Once you reach the line containing "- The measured" in the data below, restate each line word for word up to and including the one containing "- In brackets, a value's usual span".

[Data extracted from a collection]
BEGIN
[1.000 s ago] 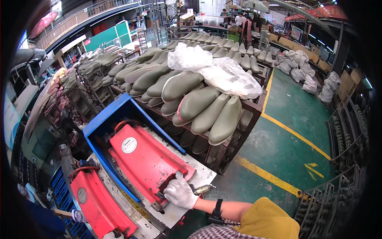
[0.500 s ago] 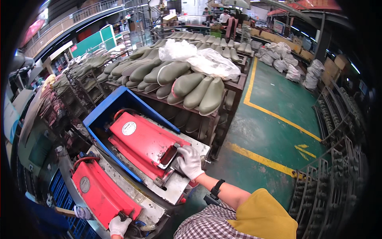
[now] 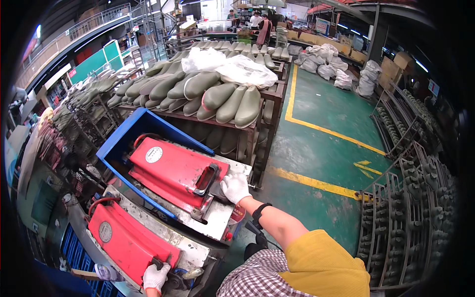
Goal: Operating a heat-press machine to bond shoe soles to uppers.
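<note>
Two long red metal covers lie side by side on pale, worn machine plates. My right hand (image 3: 235,188), in a white glove, is at the near end of the farther red cover (image 3: 168,161), beside its dark rectangular handle (image 3: 207,179). Its fingers curl down by a grey metal part, and what they grip is hidden. At the near end of the closer red cover (image 3: 128,240), my gloved left hand (image 3: 156,277) is closed on a dark handle (image 3: 159,264). A blue open-sided frame (image 3: 132,123) surrounds the farther cover.
Beyond the machine, a rack (image 3: 257,129) carries rows of olive-green boots (image 3: 231,106) and white plastic sheets (image 3: 247,71). Metal racks (image 3: 396,218) line the right side of the green floor (image 3: 316,153). White sacks (image 3: 321,59) and several people are at the back.
The view has shifted, so the rack and floor sit farther left and higher. Both hands stay at the near ends of the red covers; the left reaches slightly farther over its handle.
</note>
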Tool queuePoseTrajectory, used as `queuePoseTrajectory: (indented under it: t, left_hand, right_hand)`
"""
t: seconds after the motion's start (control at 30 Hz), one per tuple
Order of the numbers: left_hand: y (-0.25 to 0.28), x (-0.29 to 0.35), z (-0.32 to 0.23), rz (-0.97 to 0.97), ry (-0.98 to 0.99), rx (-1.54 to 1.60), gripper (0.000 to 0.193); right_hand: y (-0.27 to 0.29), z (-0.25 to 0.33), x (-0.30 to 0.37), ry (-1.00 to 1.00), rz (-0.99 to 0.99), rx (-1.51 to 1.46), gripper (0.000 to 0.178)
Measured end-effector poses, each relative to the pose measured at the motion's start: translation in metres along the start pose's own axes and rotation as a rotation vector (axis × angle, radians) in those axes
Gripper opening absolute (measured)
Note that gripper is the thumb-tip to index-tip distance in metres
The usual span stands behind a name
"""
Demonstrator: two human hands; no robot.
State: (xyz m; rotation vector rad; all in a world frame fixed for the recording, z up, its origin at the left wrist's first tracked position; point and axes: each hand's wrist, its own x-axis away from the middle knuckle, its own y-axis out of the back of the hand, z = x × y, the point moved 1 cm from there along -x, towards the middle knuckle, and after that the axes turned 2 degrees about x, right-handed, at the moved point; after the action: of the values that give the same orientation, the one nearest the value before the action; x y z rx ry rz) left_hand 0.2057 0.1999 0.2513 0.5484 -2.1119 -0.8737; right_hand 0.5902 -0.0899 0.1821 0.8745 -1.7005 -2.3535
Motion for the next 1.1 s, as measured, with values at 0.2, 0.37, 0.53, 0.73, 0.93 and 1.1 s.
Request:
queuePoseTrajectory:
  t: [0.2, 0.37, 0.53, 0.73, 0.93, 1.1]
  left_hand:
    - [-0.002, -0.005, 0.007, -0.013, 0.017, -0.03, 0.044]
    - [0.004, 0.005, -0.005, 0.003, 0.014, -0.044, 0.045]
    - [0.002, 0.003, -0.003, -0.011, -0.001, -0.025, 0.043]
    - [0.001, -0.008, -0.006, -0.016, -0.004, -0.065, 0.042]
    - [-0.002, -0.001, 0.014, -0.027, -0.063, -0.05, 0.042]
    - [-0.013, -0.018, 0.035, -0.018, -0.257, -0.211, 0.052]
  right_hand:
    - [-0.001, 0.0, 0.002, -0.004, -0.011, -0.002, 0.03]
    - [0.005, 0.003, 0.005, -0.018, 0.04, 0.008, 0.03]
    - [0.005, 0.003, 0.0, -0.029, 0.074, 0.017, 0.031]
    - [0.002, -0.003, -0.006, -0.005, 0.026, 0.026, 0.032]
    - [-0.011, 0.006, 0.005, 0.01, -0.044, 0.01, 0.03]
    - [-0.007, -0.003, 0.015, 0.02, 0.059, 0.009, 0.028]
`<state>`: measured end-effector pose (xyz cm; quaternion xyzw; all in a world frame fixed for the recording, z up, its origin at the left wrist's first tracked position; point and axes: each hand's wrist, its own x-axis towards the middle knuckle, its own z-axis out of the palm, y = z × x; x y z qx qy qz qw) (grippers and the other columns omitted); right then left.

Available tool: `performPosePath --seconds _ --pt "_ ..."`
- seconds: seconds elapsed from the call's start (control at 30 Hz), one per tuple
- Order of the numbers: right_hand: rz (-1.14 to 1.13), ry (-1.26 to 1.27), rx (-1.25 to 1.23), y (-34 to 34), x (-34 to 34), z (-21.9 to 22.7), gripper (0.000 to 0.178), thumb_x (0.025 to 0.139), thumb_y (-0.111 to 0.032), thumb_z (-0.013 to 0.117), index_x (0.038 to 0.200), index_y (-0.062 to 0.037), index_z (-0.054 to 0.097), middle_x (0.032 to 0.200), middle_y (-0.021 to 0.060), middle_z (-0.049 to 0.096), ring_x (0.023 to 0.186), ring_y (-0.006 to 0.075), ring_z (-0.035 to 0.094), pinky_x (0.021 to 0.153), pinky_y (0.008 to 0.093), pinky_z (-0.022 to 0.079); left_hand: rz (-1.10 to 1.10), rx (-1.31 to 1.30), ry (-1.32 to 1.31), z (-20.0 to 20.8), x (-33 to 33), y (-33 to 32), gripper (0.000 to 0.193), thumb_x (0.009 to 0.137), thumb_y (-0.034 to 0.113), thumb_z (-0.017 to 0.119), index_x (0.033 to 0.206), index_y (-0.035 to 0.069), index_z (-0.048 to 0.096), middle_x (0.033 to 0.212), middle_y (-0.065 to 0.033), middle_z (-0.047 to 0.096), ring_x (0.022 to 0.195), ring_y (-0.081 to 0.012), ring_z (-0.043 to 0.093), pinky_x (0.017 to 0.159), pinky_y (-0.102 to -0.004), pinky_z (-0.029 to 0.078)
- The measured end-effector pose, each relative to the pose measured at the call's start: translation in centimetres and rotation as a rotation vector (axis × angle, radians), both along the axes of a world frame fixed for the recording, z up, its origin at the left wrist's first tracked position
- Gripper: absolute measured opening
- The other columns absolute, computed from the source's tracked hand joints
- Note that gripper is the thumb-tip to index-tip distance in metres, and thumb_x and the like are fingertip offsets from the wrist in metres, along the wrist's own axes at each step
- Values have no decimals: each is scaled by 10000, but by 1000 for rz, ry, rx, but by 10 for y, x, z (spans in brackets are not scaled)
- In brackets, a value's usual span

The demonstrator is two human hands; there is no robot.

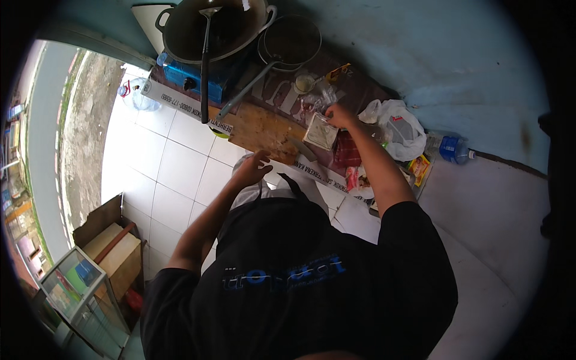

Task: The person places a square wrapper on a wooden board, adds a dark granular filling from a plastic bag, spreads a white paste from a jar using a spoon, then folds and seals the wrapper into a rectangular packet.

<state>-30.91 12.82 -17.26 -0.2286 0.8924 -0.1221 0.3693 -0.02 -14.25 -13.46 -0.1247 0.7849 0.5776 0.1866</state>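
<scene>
My right hand (342, 116) reaches over the low work surface with its fingers bent together. Its fingertips are at the upper edge of a pale square tub or block (321, 132), beside a crumpled clear plastic bag (326, 96). What they pinch, if anything, is too small to make out. My left hand (252, 170) hovers over my lap, fingers curved and apart, holding nothing. Just beyond it lies a worn wooden cutting board (264, 133). A knife (303, 149) rests at the board's right end.
A large wok (180, 42) with a long-handled spatula (206, 66) sits on a blue stove (198, 78). Beside it is a saucepan (291, 42). A small cup (304, 83), a white plastic bag (399, 129) and a bottle (454, 150) stand along the wall.
</scene>
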Motion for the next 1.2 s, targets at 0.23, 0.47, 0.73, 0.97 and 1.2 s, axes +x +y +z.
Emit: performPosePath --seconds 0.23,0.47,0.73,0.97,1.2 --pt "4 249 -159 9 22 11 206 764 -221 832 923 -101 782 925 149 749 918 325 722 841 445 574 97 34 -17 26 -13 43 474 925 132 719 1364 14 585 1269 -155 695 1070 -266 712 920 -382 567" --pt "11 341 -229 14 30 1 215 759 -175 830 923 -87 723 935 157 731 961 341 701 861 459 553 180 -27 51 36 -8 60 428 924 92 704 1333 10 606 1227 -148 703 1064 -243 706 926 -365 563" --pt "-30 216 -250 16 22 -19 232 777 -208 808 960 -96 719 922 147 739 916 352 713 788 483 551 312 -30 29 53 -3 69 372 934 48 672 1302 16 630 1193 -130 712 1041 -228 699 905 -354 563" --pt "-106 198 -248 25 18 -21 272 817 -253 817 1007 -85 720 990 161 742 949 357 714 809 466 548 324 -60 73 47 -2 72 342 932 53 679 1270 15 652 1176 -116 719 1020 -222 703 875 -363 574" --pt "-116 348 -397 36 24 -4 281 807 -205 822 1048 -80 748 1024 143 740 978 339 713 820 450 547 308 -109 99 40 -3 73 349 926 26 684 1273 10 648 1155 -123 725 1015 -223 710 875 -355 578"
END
= SOLUTION TO THE EXERCISE =
- The measured end-effector pose, each relative to the pose measured at the call's start: translation in centimetres and rotation as a rotation vector (axis × angle, radians), both along the axes of a world frame fixed for the recording, z up, its origin at the left wrist's first tracked position
- Gripper: absolute measured opening
- The other columns absolute, computed from the source's tracked hand joints
- Note that gripper is the thumb-tip to index-tip distance in metres, and thumb_x and the like are fingertip offsets from the wrist in metres, along the wrist's own axes at each step
- Values have no decimals: each is scaled by 10000, but by 1000 for rz, ry, rx, but by 10 for y, x, z (spans in brackets are not scaled)
- In brackets, a value's usual span

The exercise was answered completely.